Sebelum berperang masuk ke dalam Graham Company, kenapa dia tidak menggali informasi mengenai Aldrich? Jazlyn terlalu buru-buru dalam mengambil tindakan. Ia pikir, waktunya tidak sempat lantaran empat hari lagi, Sean akan mati di dalam gedung ini.
Aldrich tersenyum devil, berjalan mendekat ke arah Jazlyn yang sedang tegang. "Jadi, hukuman apa yang harus kau terima?"
Jazlyn menarik dan menghembuskan nafas berulang kali untuk menetralkan kondisi tubuhnya yang masih syok. Ia kemudian berbalik arah lalu tersenyum.
"Maafkan Saya. Saya tidak tahu kalau Anda pemimpin dari Graham Company," ucap Jazlyn senatural mungkin agar pria itu tidak curiga kepadanya.

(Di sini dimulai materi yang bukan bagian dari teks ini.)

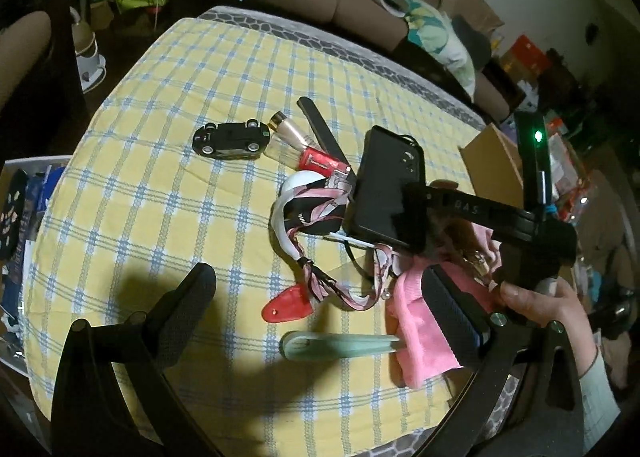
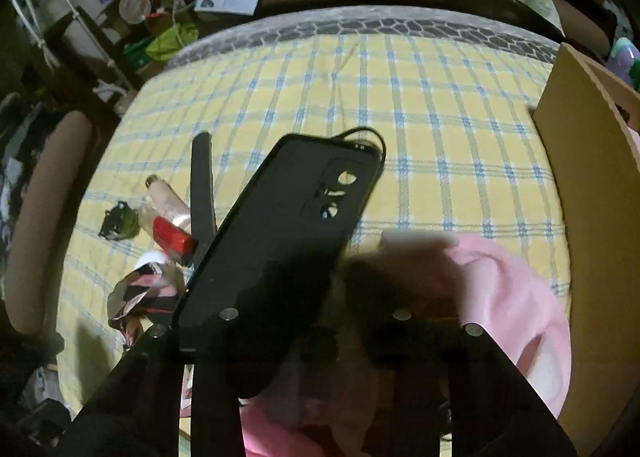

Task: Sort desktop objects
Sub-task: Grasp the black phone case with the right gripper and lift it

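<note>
Holds the black phone case [image 2: 288, 233] in the right gripper [image 1: 412, 217], fingers closed on its lower end, so that the case stands tilted above the desk [image 1: 160, 197], over the pink cloth [image 1: 420, 333] and just beside the patterned ribbon [image 1: 316, 213]. Hangs the left gripper [image 1: 316, 271] over the near part of the desk, fingers wide apart and empty, above a red clip [image 1: 286, 307] and a mint-green piece [image 1: 340, 345]. Probably means to carry the case to the cardboard box [image 1: 492, 161] at the right edge. Could lose the case from here: gripped only at one end, smooth and long, likely to swing or slide out in a quick turn. Could also catch the thin black cord [image 2: 372, 137] at the top of the case on the ribbon or on the box wall, and drag something along. Might pull up the pink cloth too, if pinched together with the case; cannot tell this, since blurred and hidden there. Should not disturb the toy car [image 1: 230, 139], the small bottles [image 1: 296, 145] and the black strip [image 1: 320, 125], lying well apart on the far side.
</note>
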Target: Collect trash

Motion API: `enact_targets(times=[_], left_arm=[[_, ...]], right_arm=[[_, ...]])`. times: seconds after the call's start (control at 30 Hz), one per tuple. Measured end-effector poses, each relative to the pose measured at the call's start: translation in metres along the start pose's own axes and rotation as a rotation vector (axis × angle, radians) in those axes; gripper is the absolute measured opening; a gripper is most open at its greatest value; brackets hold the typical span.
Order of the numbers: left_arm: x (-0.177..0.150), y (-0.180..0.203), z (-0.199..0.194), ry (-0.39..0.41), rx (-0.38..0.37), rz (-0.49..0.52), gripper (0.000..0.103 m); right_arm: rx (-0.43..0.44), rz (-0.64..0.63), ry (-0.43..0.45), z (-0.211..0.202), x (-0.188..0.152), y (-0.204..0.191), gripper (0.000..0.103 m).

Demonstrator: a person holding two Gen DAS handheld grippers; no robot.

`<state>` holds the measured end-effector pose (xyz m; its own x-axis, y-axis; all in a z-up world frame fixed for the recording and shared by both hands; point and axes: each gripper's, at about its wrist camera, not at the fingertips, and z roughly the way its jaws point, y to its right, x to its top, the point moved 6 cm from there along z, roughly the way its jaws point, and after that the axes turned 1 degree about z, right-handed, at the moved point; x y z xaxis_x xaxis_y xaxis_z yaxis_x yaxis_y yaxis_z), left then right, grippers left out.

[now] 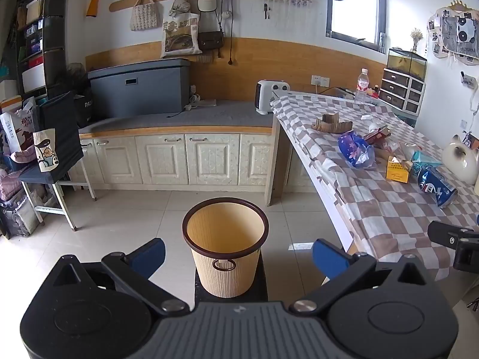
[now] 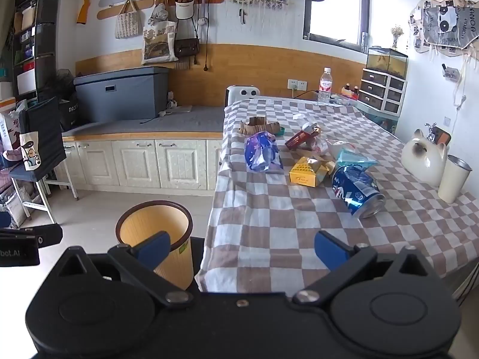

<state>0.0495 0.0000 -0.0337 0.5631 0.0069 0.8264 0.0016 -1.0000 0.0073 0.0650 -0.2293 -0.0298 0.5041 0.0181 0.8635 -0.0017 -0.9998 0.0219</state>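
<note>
1. Table [image 2: 269, 224] with a brown-and-white checked cloth fills the right of the scene. Its near left corner hangs over the floor, cloth edge draping down just beside the bin. The near half of the cloth is bare; the litter sits mid-table.
2. Tiled floor [image 1: 119, 218] lies open to the left of the table, between it and the cabinets [image 1: 167, 158] along the far wall.
3. Bin [image 1: 225, 239], tan with a dark rim, stands upright on a dark stool at the table's near left corner, mouth open and nothing visible inside.
4. Left gripper [image 1: 238, 254]: jaws spread wide, nothing between them, the bin framed in the gap ahead and lower.
5. Right gripper [image 2: 242, 251]: jaws spread wide, holding nothing, over the near table edge, well short of the litter.
6. Trash, near to far: crushed blue can [image 2: 357, 193] on its side, nearest the right gripper; yellow carton [image 2: 308, 173] to its left; blue wrapper [image 2: 262, 152] near the left table edge; red box [image 2: 302, 137]; cardboard scraps [image 2: 259, 125] farthest.
7. White cup [image 2: 453, 179] and cat figure [image 2: 423, 161] stand by the right edge.
</note>
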Motion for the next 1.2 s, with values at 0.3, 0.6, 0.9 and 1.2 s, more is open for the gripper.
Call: enact_targets(times=[0.3,0.6,0.9,1.2], left_arm=[[-0.0001,0.0002,0.0003,-0.002,0.002,0.002,0.103],[0.0,0.0,0.0001,0.0,0.001,0.001,0.103],[-0.0001,0.0002,0.0003,0.0,0.0,0.002,0.103],[-0.0001,0.0003,0.0002,0.0,0.0,0.002,0.103]], right_arm=[[0.006,0.004,-0.008,-0.0002,0.0004,0.0004,0.103],[0.003,0.005,-0.007,-0.0009,0.0017,0.0008,0.103],[0.005,0.005,-0.008,-0.0006,0.0022,0.0014,0.103],[0.006,0.005,-0.007,0.0006,0.002,0.0016,0.103]])
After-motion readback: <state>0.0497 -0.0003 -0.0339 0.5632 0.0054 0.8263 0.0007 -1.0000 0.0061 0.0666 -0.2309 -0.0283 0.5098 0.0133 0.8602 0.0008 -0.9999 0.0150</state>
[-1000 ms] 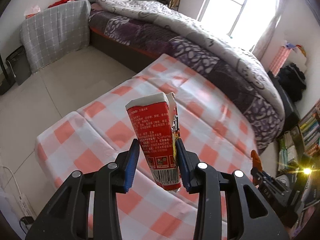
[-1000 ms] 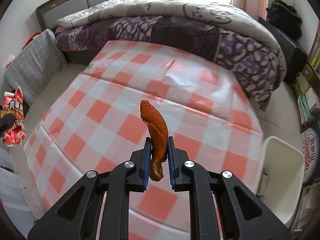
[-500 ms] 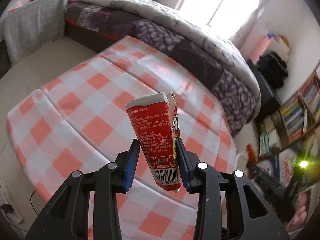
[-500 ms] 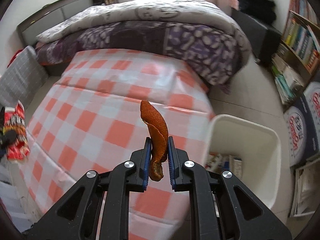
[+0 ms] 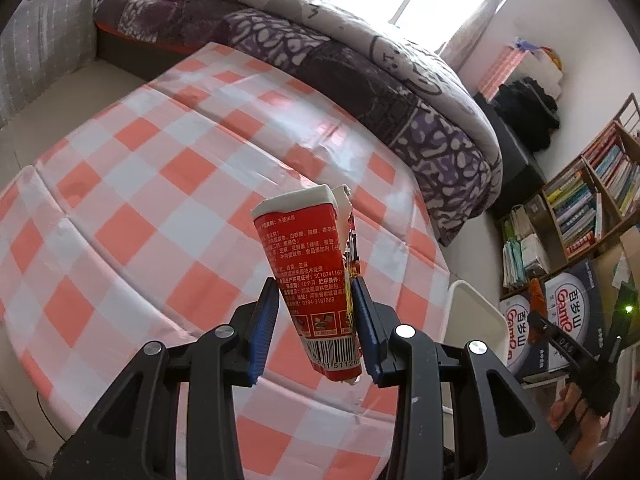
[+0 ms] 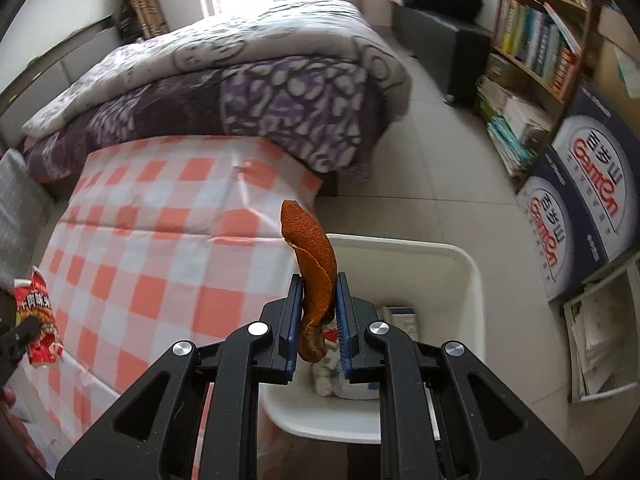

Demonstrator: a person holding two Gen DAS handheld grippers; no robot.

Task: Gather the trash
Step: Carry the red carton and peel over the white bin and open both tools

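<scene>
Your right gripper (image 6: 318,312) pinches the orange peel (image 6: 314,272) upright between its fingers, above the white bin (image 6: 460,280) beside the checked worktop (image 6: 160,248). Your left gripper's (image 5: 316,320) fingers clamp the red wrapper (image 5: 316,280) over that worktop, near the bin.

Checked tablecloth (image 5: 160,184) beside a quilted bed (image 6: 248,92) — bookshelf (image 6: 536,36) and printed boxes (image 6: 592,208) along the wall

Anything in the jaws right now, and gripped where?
Left gripper: red snack packet, by its lower barcode end. Right gripper: orange peel, around its lower half.
</scene>
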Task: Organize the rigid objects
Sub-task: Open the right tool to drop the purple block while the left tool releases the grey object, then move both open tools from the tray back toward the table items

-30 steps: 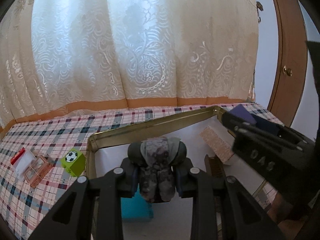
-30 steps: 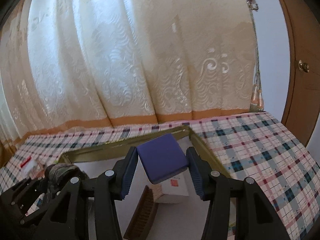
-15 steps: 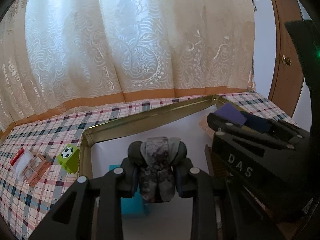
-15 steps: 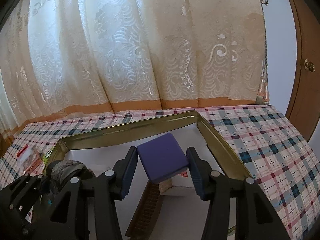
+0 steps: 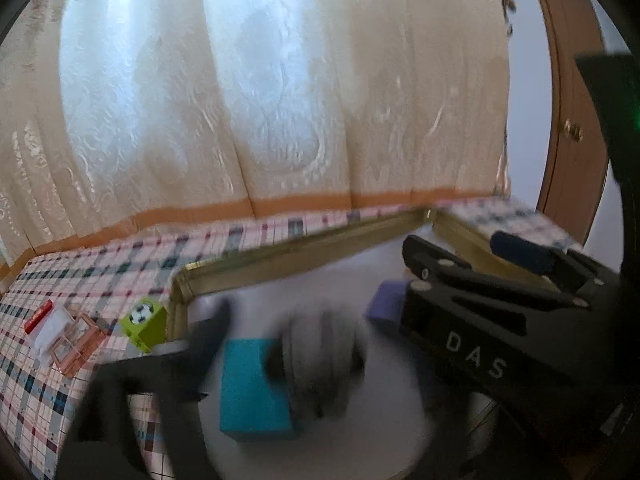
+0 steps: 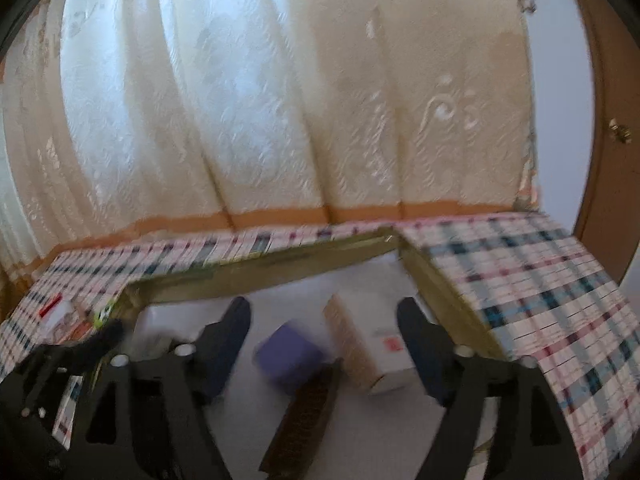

Aldrich tidak menyangka, ada yang tidak tahu mengenai dirinya. Gadis dan wanita diluar sana berlomba-lomba untuk mendapatkan simpati darinya, tapi Jazlyn berbeda, dia terlihat murni sekali.
"Besok, datang pagi. Persiapkan rapat." Aldrich melewati Jazlyn begitu saja lalu keluar pintu dan menutupnya dengan kasar. Tubuh gadis itu langsung merosot ke bawah.
"Sial! Kenapa aku bodoh? Memalukan…." Wajah Jazlyn memerah. Ia jadi ingat dua pertemuan dengan Aldrich yang sangat tidak elit. "Apa yang harus aku lakukan untuk besok?"
Andai saja ia lebih pintar sedikit dalam bidang itu, tentu saja Jazlyn akan mengambil langkah awal. Namun, karena ia terlatih di lapangan, dan hanya mengeluarkan otot dan otaknya untuk strategi. Ia jadi tidak bisa berpikir jernih dalam mengambil tindakan.